Sharfstein was the Secretary of Maryland’s Department of Health from 2011 to 2014.
Then, in 2019, Maryland implemented the successor to the state’s “All-Payer Model” dubbed the “Total-Cost-of-Care (TCOC) Model.”
According to the CMS, whereas the All-Payer Model “established global budgets for certain Maryland hospitals to reduce Medicare hospital expenditures and improve quality of care for beneficiaries,” the TCOC “builds on the success of the Maryland All-Payer Model by creating greater incentives for healthcare providers to coordinate with each other and provide patient-centered care, and by committing the State to a sustainable growth rate in per capita total cost of care spending for Medicare beneficiaries.”
The TCOC began on January 1, 2019, and runs through December 31, 2026.

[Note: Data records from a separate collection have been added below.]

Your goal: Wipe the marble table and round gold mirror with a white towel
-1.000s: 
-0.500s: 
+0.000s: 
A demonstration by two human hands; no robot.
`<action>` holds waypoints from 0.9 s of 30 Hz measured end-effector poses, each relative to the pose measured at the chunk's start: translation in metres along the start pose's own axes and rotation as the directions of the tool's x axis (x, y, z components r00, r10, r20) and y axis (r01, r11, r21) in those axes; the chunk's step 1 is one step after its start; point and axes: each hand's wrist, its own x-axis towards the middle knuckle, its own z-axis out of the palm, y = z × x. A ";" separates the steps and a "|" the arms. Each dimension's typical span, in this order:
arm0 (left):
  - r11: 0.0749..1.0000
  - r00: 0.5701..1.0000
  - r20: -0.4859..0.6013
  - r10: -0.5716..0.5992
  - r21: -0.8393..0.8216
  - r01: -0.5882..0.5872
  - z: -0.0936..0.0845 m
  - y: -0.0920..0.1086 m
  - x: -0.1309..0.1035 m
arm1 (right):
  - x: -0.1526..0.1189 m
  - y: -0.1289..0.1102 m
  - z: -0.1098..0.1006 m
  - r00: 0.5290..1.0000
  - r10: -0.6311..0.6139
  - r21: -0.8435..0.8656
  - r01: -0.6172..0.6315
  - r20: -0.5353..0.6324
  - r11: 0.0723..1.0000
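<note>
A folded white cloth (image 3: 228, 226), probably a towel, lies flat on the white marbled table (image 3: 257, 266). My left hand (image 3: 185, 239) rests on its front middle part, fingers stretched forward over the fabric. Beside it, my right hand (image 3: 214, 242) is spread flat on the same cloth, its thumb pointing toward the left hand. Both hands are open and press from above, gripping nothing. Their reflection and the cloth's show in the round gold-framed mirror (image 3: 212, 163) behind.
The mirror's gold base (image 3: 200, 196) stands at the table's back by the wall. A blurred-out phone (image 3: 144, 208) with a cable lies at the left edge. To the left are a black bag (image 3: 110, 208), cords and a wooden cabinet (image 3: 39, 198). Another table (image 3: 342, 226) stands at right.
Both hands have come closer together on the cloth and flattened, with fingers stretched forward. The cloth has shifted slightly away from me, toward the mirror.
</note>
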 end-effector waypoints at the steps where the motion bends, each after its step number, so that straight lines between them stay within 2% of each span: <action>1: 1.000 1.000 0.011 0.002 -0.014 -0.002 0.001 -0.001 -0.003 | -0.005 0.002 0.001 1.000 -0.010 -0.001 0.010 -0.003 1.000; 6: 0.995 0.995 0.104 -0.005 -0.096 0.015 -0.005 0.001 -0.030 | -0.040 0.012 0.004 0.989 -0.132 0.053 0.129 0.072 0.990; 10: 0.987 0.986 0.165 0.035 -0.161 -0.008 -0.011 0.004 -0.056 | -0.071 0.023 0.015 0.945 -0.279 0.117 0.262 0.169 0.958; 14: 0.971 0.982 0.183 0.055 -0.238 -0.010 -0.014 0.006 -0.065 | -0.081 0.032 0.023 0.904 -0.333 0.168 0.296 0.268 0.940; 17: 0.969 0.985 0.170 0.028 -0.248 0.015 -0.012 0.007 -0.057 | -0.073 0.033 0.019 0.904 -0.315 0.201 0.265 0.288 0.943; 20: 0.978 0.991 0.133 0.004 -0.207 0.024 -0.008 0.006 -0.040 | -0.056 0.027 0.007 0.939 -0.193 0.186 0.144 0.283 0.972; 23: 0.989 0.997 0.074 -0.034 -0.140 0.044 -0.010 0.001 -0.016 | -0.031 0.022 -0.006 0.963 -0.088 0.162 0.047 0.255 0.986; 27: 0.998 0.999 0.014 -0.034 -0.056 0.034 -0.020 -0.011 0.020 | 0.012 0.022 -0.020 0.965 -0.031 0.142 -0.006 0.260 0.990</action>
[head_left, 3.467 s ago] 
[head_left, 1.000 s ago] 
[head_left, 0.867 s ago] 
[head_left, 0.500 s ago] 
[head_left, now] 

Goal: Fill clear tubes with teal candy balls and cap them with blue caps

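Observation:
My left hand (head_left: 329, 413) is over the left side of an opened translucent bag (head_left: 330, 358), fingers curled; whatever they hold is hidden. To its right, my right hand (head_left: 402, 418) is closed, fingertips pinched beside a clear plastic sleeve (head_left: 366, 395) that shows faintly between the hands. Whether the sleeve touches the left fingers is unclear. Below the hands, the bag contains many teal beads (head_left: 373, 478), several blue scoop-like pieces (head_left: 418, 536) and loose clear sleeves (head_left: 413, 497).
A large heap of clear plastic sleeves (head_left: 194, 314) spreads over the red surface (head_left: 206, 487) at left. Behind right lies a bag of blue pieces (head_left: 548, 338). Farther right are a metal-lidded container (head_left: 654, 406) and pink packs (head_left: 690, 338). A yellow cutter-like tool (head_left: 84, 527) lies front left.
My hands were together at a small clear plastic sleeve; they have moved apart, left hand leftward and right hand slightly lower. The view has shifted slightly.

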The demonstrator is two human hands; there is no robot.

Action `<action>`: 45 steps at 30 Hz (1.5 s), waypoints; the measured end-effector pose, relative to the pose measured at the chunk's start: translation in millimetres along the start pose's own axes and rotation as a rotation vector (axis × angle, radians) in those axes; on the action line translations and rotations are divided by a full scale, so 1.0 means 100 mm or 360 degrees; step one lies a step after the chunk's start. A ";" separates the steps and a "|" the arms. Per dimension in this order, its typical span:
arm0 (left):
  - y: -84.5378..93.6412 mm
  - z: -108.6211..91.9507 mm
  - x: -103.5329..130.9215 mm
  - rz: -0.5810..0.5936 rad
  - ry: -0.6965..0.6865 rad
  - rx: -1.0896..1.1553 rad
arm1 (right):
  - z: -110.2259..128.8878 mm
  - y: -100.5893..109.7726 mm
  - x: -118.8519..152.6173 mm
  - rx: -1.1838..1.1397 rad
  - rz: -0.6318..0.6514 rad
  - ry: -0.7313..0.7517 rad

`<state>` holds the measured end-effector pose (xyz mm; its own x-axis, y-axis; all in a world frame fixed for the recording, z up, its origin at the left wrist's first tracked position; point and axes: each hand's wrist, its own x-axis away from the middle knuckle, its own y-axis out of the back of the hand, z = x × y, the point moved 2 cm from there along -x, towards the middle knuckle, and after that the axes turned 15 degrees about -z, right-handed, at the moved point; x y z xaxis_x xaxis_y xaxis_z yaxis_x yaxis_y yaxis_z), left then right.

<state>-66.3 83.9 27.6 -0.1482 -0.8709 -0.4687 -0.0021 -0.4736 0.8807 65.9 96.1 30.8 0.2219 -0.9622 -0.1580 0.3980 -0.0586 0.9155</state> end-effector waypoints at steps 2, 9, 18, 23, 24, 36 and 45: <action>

Results of Maryland’s All-Payer-Model Program
In general, an all-payer system allows a state to manage healthcare prices via rate setting where all healthcare payers, including the government, private insurers, and employer healthcare plans, pay similar prices for services provided at individual hospitals.
When it announced the results of the five-year All-Payer-Model program, Maryland’s Health Services Cost Review Commission—the state agency responsible for regulating cost and quality of hospital care in Maryland—declared the program’s targets had been achieved. They included:
1.92% average annual growth per capita in hospital revenue (goal was to be less than or equal to 3.58%).
$1.4 billion cumulative Medicare savings in hospital expenditures.
Below national average for hospital readmissions of Medicare patients within five years.
All of Maryland’s 47 acute-care hospitals paid based on health populations served—not number of services rendered—with 98% of total hospital revenue under Global Budget Revenue (GBR) payment method.
In addition, the Maryland HSCRC report indicated that innovative care was a key tenet of the model and that hospitals benefitted from being given the ability to:
Invest in new healthcare programs that improve collaboration with other providers in the community.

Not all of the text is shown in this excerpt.